What it isn’t is Osteoarthritis the disease that people get from wear and tear on their joints. Many athletes have Osteoarthritis. And yes, you do get this disease as you get older. But Osteoarthritis is as different from Rheumatoid Juvenile Arthritis as a bumblebee is to a lion. A bee stings you and it hurts, a lion eats you. Sounds gross? Well, there is no doubt that Osteoarthritis hurts. It’s worn out joints that are rubbing against each other. But Rheumatoid Arthritis actually eats at your joints, attacks your organs. Ointment, an aspirin and a Band-Aid help a bee sting. An arsenal of strong, often toxic medications, if you’re lucky, helps your Rheumatoid Arthritis, but even then the complications are always around the corner. Lions don’t go away easily. Because these two diseases both have the word arthritis in them, they are lumped in all one column, when in fact Osteo is a sentence or a paragraph while Rheumatoid is a 500-page book.

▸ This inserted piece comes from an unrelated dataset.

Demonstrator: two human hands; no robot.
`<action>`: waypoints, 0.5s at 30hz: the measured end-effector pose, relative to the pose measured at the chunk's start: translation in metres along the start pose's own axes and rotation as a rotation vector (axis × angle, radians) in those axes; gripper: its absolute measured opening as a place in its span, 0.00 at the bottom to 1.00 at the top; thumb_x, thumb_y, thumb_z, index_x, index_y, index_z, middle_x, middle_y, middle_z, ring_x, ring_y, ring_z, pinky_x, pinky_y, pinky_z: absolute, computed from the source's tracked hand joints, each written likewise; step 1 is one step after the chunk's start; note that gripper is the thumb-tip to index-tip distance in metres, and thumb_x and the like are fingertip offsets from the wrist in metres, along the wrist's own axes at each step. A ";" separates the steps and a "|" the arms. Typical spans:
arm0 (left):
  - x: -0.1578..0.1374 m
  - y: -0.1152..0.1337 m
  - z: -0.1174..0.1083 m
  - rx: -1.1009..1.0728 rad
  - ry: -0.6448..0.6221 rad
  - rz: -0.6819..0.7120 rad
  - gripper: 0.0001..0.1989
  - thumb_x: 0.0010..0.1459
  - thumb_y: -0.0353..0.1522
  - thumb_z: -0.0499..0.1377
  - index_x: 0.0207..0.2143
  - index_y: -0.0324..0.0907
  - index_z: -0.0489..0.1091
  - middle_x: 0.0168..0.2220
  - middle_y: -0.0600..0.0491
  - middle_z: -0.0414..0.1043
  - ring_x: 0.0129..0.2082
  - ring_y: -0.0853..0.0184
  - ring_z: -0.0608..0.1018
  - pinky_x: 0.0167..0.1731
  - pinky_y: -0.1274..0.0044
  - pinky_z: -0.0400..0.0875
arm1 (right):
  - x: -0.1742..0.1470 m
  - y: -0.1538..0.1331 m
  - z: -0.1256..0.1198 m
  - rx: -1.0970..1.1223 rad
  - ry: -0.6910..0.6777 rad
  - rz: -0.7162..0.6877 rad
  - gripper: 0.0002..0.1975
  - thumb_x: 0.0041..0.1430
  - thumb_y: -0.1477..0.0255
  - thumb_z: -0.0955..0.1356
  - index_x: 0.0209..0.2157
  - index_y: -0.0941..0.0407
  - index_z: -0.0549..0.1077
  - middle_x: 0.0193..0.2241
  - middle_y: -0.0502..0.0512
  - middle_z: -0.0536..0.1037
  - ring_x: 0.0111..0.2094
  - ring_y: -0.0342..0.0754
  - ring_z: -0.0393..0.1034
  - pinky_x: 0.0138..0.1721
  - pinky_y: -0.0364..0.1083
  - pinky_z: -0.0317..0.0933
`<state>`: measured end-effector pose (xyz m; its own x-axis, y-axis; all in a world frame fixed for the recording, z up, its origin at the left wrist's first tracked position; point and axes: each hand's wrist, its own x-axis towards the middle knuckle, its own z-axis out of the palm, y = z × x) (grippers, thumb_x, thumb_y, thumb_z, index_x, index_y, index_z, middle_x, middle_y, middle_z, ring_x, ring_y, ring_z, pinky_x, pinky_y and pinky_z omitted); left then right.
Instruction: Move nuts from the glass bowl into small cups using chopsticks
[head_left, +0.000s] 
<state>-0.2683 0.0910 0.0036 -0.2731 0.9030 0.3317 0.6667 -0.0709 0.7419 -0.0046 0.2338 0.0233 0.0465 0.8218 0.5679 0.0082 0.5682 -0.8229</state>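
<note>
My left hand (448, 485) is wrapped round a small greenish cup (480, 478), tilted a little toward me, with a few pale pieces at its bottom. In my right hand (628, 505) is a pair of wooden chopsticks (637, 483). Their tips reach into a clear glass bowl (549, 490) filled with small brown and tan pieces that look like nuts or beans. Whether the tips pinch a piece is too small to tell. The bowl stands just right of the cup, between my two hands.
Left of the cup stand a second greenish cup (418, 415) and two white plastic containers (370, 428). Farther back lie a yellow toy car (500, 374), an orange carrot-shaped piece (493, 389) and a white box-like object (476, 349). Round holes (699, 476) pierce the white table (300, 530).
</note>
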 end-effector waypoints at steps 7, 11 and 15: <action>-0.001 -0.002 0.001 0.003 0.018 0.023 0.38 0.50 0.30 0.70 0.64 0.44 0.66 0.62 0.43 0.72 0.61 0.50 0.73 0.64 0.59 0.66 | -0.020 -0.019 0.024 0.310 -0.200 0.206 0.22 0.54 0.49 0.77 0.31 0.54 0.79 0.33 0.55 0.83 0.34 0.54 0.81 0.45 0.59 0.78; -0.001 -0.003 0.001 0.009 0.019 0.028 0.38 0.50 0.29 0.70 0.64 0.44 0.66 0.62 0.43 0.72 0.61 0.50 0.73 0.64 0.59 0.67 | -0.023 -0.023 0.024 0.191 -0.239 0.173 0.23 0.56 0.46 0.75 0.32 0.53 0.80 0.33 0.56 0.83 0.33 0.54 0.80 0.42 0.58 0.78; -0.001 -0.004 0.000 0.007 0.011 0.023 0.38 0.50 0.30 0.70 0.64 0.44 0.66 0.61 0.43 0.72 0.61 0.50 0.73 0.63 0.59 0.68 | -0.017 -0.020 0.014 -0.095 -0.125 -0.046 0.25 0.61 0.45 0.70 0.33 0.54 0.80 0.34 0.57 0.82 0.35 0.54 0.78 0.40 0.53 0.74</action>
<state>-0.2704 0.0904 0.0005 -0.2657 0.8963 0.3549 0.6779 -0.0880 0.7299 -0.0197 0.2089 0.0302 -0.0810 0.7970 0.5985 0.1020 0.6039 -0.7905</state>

Seeing these kids talk about their journey and associating it with my own journey made my heart go out to them. Many days I could barely cope, how did they do it? How do the parents watch as their kids suffer? There is nothing easy about Juvenile Arthritis. Nothing.

The more I learned about JA, the more I realized how little people knew. I was used to getting the ”Oh, I have arthritis in my big toe; it just kills me” replies from well-meaning people who read my memoir about living with arthritis. “I take two aspirin and I’m pretty good,” they would share with me. Right. Two aspirin wouldn’t even nudge RA pain on a bad day.

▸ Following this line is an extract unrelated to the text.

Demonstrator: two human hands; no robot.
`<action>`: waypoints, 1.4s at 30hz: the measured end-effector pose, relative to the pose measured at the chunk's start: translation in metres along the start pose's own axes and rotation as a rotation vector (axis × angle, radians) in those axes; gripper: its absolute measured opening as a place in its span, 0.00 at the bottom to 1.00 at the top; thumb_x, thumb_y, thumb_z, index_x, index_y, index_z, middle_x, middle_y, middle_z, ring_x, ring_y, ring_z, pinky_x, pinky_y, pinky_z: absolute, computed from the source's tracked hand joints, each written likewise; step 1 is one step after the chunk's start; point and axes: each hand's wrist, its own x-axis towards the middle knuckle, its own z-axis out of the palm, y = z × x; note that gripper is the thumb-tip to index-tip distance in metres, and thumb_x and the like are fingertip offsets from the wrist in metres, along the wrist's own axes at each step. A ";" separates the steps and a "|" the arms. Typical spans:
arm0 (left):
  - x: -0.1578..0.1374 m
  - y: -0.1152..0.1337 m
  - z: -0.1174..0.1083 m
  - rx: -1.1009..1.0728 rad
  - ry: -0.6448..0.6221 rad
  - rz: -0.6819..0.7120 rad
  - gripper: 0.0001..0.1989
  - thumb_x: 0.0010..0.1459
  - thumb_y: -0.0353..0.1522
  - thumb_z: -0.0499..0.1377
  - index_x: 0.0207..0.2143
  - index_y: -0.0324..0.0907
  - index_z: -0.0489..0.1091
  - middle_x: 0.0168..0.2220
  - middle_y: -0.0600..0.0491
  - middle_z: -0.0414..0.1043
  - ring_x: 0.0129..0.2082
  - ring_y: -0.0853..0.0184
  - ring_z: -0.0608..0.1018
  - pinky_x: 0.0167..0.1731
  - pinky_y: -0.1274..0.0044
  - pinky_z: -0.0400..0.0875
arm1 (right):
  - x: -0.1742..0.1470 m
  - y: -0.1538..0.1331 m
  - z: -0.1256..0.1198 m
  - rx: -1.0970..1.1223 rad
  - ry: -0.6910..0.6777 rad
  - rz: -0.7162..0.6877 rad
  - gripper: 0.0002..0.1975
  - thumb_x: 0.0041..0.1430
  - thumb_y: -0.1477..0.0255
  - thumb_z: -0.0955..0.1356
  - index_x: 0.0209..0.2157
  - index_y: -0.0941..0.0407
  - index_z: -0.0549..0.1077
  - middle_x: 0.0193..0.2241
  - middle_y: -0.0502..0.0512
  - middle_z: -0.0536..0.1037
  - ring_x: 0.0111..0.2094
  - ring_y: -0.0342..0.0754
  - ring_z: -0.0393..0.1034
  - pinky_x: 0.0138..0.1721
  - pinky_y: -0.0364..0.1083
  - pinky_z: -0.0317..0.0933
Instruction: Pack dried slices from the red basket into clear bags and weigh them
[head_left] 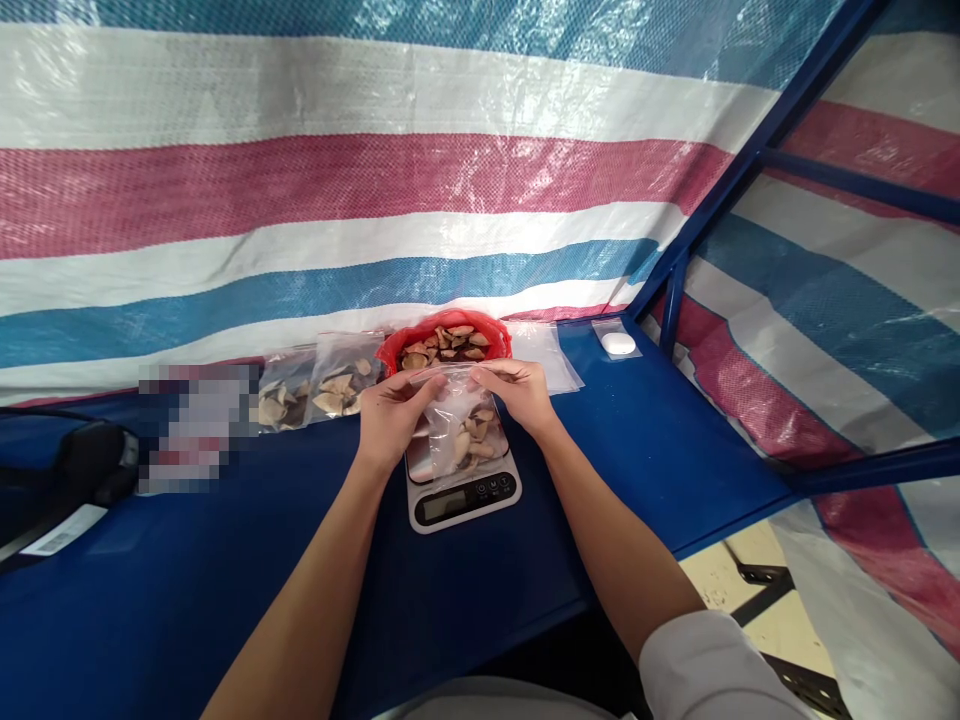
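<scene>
Tabletop (637,440): bag (466,428) between left grip (388,410) and right grip (526,392).

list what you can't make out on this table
All in the head view:
Scale display: too small and dim to read
Red bag: lower front behind left hand, right hand and clear bag
Black device: cut off by left edge
Item at left: pixelated over

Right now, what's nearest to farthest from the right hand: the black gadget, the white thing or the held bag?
1. Clear bag, pinched in the right hand.
2. White thing, off to its right.
3. Black gadget, far left in the head view.
</scene>
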 end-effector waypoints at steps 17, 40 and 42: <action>0.000 0.002 0.000 0.018 0.022 -0.020 0.15 0.46 0.42 0.72 0.29 0.40 0.83 0.25 0.52 0.80 0.23 0.67 0.76 0.25 0.77 0.73 | 0.000 -0.006 -0.001 0.057 -0.021 0.037 0.13 0.54 0.58 0.76 0.34 0.52 0.85 0.29 0.51 0.85 0.31 0.48 0.78 0.33 0.46 0.73; -0.004 0.007 0.006 0.066 -0.030 0.083 0.12 0.51 0.40 0.69 0.33 0.41 0.84 0.31 0.50 0.83 0.32 0.61 0.82 0.38 0.73 0.78 | -0.003 -0.006 0.001 -0.043 -0.014 -0.049 0.11 0.56 0.59 0.75 0.34 0.52 0.85 0.33 0.51 0.86 0.37 0.51 0.81 0.43 0.50 0.75; -0.003 0.005 0.006 0.055 -0.025 0.091 0.12 0.51 0.40 0.69 0.34 0.41 0.84 0.32 0.50 0.84 0.33 0.61 0.82 0.39 0.72 0.79 | -0.004 -0.006 0.001 -0.062 -0.032 -0.055 0.12 0.56 0.59 0.75 0.34 0.52 0.85 0.33 0.51 0.86 0.38 0.52 0.81 0.43 0.50 0.75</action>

Once I joined Facebook I learned even more through the exchanges with new friends. Still, there was something missing. The depth, the seriousness, the lack of awareness for the kids. And that was how Christine’s Kids Facebook page was born. A page just for kids and teens. A page to create awareness for a very misunderstood disease. Each week we honor a new Superhero and tell their story. Letters and photos come in from parents and kids all over the world. Sadly, JA knows no boundaries.

My life was taken over with Rheumatoid Arthritis but I got lucky.  After years of medications, combinations of medications and research programs I found a medication that put me into medical remission. Time to give back. Time to work to create more awareness for arthritis in general, and for the kids with arthritis in particular. And today my life is still taken over with arthritis, only now it’s for the kids. They have also taken over my heart.

My goal, of course, is a cure. My immediate goal is awareness. Kids shouldn’t be made fun of because they can’t run or jump. Infants should be able to learn how to crawl and walk. Teenagers should be able to dance and play sports. This is what childhood is supposed be about, not doctors’ offices, IV infusions, emergency rooms and hospitals.  If I get in a pity party for myself, I think about the kids. They are the ones we should focus on.

So what do we do? We support organizations and social media pages that feature these special kids. As advocates, we work together for awareness. There is more than one way to reach a goal and we need to recognize this and each take our own paths as long as our hearts are in the right place.  When you visit Christine’s Kids your heart can’t be anywhere but in the right place, with these special Superheroes. When you watch the video you will understand. I am not diminishing the pain or suffering from all arthritis. But, as adults we can speak up for ourselves. It’s harder to get someone to listen to the younger ones. We need to stand up and have our voices heard.

Listen to the song, look at the faces. Let’s make a difference. These special kids deserve it.